ContinualAI / avalanche

Avalanche: an End-to-End Library for Continual Learning based on PyTorch.
http://avalanche.continualai.org
MIT License
1.78k stars 291 forks source link

Lack of clarity over training time taken to run Replay strategy vs Naive strategy. #1007

Closed KevinG1002 closed 2 years ago

KevinG1002 commented 2 years ago

Hello,

First of all, thank you for your fantastic work. Avalanche is a pleasure to work with.

I am currently working on a basic Replay strategy implementation for a project at University. During my exploration, however, I came across a curious phenomenon when training over experiences in a class incremental scenario (i.e previously unseen classes appear in each new experience) using MNIST. I was hoping you could explain what is happening. To provide clarity, I'll describe what I observed and also attach pictures for support.
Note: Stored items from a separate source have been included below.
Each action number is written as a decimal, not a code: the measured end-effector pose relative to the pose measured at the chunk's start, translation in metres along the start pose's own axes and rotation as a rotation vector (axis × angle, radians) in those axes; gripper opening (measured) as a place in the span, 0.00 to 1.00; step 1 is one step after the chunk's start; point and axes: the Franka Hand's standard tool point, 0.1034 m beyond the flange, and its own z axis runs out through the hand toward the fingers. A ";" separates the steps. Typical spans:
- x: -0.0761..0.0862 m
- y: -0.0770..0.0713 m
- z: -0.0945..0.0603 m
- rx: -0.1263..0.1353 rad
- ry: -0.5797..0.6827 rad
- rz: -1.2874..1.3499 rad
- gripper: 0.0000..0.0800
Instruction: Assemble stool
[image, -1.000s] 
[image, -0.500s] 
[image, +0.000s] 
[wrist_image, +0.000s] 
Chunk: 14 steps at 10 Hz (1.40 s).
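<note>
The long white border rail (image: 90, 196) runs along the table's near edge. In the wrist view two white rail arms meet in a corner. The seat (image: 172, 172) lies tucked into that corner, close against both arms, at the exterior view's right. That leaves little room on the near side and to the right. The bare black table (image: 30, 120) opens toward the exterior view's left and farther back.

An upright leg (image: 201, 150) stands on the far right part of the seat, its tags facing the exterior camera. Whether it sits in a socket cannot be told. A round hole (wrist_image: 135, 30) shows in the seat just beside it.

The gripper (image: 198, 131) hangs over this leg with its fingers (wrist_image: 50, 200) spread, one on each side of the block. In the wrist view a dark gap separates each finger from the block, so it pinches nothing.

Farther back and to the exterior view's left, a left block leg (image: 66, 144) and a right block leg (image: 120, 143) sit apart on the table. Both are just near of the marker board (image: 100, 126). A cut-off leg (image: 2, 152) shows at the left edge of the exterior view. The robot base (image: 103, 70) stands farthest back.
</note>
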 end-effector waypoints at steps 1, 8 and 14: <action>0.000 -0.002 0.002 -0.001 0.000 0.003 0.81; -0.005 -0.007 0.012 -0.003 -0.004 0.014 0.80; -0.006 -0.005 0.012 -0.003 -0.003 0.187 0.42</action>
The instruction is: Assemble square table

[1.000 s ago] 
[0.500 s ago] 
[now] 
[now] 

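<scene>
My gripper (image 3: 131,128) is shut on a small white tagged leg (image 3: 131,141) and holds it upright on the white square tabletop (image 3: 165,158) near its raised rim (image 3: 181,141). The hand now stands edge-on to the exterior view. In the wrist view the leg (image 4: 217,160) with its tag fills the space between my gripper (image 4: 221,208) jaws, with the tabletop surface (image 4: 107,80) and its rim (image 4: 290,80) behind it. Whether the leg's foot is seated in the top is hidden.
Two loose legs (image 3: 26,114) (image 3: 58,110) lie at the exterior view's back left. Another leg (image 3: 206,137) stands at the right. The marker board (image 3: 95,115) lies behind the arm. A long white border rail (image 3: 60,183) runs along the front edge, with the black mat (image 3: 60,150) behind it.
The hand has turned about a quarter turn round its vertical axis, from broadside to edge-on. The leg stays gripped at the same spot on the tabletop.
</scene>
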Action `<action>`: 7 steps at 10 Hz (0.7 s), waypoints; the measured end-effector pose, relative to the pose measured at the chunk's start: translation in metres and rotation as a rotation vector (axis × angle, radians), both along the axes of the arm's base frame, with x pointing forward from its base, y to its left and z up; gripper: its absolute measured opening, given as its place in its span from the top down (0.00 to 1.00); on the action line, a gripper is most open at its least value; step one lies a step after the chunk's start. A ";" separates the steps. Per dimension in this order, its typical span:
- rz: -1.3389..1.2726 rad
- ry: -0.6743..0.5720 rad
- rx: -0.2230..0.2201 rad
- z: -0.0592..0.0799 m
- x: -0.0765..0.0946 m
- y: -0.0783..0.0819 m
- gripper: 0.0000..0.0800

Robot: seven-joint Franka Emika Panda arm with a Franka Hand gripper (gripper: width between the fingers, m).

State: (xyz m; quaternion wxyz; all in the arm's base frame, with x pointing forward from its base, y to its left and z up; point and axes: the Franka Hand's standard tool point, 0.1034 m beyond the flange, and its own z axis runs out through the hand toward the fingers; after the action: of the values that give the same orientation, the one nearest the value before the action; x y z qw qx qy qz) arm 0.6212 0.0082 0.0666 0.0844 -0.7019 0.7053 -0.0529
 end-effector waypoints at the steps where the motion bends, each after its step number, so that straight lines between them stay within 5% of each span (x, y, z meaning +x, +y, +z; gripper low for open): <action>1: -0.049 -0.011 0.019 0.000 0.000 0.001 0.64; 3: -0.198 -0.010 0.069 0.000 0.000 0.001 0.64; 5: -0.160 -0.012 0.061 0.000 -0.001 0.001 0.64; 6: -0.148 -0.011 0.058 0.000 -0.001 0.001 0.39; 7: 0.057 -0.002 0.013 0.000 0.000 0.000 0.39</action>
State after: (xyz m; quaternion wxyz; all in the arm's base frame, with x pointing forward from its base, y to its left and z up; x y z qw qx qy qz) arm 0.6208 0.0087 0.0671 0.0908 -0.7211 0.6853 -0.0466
To start off, here's a bit of context about my project setting:

Experiment Configuration

My main training loop looks as follows:

for experience in CI_MNIST_Scenario.train_stream:
       print("Start of experience: ", experience.current_experience)
       print("Current Classes: ", experience.classes_in_this_experience)

        # train returns a dictionary which contains all the metric values
        res = cl_strategy.train(experience)
        print("Training completed")

print("Computing accuracy on the whole test set")
# test also returns a dictionary which contains all the metric values 
results.append(cl_strategy.eval(CI_MNIST_Scenario.test_stream))

Observations when implementing a Naive EWC Strategy

When running the basic training loop found above, I find that training time over each experience is relatively consistent. For a relatively equal amount of samples per experience, it roughly takes ~3s to train over an epoch. No problem here, I expect this behaviour.

image

Observations when running Replay Strategy (buffer size of 100)

It is when running the Replay strategy using the same training loop that I observe unexpected behaviour. Consider the following screenshot that displays the results of a few iterations of my training loop.

image

Here's the thing I don't understand: why does the training time over each experience increase exponentially? As far as I am aware, each experience still holds roughly the same number of samples to be learned (~10k). The only modification regarding training data in our setting is the introduction of a buffer (of size 100). In my view, compared to Naive EWC, the increase in training time using a buffer can only be marginal.

Here's a breakdown of training times using this strategy: Exp_0: 3s per epoch Exp_1: 8s per epoch Exp_2: 18s per epoch Exp_3: 23s per epoch Exp_4: 45s per epoch

Any indications/explanations would be much appreciated! I am relatively new to Continual Learning, so apologies if I'm missing something which is obvious.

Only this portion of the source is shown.